# What the BS are doing to have a positive outlook of life?



## John2012 (Sep 18, 2012)

After my WS EA mess, my outlook towards life is very bitter/pessimistic. Pls share your thoughts and day-to-day activities which you’re doing to have a positive outlook towards life.


----------



## russell28 (Apr 17, 2013)

I used to be able to watch TV, play video games... I still can't do those things, TV bores me, video games no desire... I love sports, can't watch sports.. don't care about playoffs, standings... I tried drawing... playing guitar... neither giving me pleasure.... Good question.


----------



## John2012 (Sep 18, 2012)

russell28 said:


> I used to be able to watch TV, play video games... I still can't do those things, TV bores me, video games no desire... I love sports, can't watch sports.. don't care about playoffs, standings... I tried drawing... playing guitar... neither giving me pleasure.... Good question.


I'm in the same boat. Somehow I feel I lost the drive. I don't know what is the reason for living ??? It's too depressing but I want to pull myself. I lost the purpose of my life. 

I'm pushing myself very hard by doing yard work, working on fixing my financial mess but still somewhere I feel I'm bleeding and I can't stop that bleeding.


----------



## russell28 (Apr 17, 2013)

John2012 said:


> I'm in the same boat.

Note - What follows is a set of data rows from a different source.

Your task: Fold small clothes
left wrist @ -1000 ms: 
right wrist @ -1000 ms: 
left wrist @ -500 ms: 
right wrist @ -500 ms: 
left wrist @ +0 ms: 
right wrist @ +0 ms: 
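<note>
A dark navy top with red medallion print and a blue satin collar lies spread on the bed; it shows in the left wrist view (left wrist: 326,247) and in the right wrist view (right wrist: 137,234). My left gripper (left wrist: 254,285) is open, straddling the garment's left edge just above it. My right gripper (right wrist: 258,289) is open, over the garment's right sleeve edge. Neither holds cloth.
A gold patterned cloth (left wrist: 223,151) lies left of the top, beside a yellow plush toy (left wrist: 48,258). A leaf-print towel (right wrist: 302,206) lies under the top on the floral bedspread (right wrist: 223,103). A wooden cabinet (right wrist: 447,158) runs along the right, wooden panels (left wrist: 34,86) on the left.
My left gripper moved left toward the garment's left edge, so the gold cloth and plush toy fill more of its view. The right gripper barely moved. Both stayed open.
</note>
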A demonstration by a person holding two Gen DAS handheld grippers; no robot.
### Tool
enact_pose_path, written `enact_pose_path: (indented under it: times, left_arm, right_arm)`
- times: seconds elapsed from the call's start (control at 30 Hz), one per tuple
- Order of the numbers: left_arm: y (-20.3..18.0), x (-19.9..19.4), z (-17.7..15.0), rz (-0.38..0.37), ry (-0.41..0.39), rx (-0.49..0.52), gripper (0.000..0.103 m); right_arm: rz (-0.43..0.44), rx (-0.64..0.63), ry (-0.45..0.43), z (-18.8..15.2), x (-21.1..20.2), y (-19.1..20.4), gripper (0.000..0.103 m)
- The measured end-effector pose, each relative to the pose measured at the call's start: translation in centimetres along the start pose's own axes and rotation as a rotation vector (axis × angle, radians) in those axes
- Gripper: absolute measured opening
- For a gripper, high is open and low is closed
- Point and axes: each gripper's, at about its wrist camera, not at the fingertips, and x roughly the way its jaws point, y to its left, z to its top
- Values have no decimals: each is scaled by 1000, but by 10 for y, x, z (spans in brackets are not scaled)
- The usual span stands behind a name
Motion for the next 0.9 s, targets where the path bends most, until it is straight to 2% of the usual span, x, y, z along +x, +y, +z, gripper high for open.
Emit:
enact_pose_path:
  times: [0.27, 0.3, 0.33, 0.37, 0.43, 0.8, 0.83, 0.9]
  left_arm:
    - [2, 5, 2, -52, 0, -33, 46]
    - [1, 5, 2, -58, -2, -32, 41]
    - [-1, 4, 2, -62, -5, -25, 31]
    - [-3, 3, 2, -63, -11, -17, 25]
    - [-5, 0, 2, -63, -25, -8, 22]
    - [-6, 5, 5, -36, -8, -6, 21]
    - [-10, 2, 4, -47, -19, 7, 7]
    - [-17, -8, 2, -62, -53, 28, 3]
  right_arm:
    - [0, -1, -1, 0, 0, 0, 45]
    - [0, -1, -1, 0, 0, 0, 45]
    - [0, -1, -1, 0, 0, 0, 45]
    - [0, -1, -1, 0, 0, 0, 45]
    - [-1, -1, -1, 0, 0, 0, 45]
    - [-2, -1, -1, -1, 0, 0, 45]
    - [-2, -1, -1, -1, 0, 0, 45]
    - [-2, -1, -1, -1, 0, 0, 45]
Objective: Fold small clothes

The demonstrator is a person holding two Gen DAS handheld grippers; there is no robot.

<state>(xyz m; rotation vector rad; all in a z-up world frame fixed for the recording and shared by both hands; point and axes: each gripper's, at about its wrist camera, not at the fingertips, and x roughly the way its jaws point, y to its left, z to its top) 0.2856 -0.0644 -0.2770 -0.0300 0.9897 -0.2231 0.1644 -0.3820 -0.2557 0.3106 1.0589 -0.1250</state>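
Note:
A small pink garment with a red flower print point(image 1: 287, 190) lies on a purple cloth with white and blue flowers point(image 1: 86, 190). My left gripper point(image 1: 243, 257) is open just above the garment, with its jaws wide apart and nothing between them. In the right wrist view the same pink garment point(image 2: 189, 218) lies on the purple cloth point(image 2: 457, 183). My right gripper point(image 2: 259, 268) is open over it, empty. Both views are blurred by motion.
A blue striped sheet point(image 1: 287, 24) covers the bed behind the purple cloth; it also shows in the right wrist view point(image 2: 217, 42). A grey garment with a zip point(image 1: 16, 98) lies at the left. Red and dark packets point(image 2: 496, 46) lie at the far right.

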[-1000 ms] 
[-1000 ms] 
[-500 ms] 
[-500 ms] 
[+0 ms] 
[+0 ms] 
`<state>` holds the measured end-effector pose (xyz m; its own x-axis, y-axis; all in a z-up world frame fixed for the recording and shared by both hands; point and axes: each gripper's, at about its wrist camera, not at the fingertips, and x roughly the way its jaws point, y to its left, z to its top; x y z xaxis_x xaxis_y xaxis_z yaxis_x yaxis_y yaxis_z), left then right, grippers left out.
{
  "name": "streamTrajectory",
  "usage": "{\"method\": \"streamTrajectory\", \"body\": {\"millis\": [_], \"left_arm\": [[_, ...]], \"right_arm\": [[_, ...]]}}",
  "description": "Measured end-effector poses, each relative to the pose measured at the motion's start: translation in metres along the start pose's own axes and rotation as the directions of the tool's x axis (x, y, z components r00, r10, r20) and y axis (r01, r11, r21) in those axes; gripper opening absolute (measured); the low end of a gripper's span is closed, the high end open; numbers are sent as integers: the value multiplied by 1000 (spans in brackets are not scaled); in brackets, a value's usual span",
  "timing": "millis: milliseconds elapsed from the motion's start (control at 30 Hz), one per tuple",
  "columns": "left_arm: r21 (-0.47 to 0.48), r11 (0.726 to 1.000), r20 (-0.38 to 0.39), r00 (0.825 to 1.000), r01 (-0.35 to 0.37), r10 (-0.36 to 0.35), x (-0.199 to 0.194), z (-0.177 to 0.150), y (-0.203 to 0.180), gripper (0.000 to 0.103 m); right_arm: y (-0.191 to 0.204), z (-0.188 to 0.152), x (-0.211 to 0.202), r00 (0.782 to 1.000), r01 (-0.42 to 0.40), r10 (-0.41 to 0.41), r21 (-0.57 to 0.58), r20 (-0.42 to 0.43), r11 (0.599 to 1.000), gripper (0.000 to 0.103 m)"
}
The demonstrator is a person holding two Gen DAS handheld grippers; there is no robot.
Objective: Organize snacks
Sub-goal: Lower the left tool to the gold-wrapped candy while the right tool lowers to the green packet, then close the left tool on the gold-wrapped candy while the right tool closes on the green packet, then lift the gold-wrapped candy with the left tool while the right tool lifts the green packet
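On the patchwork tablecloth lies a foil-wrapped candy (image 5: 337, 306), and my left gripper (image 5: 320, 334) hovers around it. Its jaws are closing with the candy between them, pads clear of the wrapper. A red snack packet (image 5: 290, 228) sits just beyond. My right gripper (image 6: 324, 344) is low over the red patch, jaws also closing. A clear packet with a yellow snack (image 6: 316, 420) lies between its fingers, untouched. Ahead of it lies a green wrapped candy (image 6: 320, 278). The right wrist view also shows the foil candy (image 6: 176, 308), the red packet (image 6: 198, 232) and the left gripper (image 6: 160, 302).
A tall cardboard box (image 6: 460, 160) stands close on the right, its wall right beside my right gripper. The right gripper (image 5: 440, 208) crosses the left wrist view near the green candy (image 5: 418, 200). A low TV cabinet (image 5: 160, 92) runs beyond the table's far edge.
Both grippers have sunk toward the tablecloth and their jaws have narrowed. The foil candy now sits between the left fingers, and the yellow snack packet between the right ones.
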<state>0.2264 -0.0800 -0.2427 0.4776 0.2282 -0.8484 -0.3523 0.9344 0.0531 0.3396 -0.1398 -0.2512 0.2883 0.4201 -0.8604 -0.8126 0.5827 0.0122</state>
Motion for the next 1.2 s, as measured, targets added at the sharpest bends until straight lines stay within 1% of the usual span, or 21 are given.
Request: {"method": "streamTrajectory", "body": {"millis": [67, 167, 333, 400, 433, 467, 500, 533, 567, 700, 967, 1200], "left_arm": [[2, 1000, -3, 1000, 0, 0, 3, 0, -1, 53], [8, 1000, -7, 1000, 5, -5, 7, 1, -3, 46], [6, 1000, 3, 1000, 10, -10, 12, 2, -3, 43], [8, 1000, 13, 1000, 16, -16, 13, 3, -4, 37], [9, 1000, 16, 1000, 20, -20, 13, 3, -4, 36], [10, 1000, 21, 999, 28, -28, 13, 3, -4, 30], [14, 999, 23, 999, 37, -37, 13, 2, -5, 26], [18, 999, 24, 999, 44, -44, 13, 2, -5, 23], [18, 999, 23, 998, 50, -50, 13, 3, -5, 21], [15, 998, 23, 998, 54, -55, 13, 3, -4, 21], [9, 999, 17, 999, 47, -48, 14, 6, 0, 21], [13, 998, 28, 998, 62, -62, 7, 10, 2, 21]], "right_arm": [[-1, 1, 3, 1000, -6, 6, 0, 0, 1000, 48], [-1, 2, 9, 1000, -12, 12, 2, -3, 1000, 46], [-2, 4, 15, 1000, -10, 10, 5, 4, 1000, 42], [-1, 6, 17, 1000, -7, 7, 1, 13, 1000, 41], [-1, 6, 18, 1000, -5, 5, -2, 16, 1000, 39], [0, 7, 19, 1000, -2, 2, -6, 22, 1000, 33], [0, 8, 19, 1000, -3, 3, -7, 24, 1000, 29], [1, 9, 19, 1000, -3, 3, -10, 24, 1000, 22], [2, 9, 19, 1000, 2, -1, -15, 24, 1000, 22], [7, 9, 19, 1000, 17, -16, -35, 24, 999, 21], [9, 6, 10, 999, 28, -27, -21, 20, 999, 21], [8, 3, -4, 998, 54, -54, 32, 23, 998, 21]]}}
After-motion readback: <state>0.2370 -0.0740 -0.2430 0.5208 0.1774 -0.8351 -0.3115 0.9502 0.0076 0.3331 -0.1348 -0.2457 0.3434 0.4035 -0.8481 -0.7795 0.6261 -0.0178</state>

Somehow I feel I lost the drive. I don't know what is the reason for living ??? It's too depressing but I want to pull myself. I lost the purpose of my life.
> 
> I'm pushing myself very hard by doing yard work, working on fixing my financial mess but still somewhere I feel I'm bleeding and I can't stop that bleeding.


My yard looks better than it has in years... I feel your pain. I try to find pleasure in little things.. like watching a bird beat up another bird... stepping on an ant.


----------



## MovingAhead (Dec 27, 2012)

First, I realized that when I was going through my Divorce that my life was really pretty good except for one thing...

I focussed on the positive.

I don't watch TV or play video games... I wrote down a bucket list of things I wanted to do.

Last Year:
I went on a helicopter Ride over the Smokies with my kids.
I went zip lining down the mountains.
I met a girl and although I am shy, I said F--- it. She is stunning and we started dating.
I went to the gym and all my bitterness, anger are just solid muscle now
I took my gf to the Grand Ole Opry and the Dukes of Hazzard museum 

This year...
I hiked the Appalachian Trail (Maryland) with my boys... Connecticut is next 52 miles
I went to the Greenbrier with gf and did Falconry .... Very cool
I am taking my gf to New Orleans... I have to work but will have fun at night though neither of us drink
I am going to take my kids to see the Steelers play the Vikings... (In London)
Family trip with all the kids to Outer Banks.
Minimizing house and focussing on living/enjoying life.

Life is short. My life is a mess but that is because I am too busy enjoying it to let the hurt in me take over.

I go to counseling to deal with anger when I have to. I do it so I don't take it out on others, kids, gf but I focused on who I wanted to be and how I want to live my life.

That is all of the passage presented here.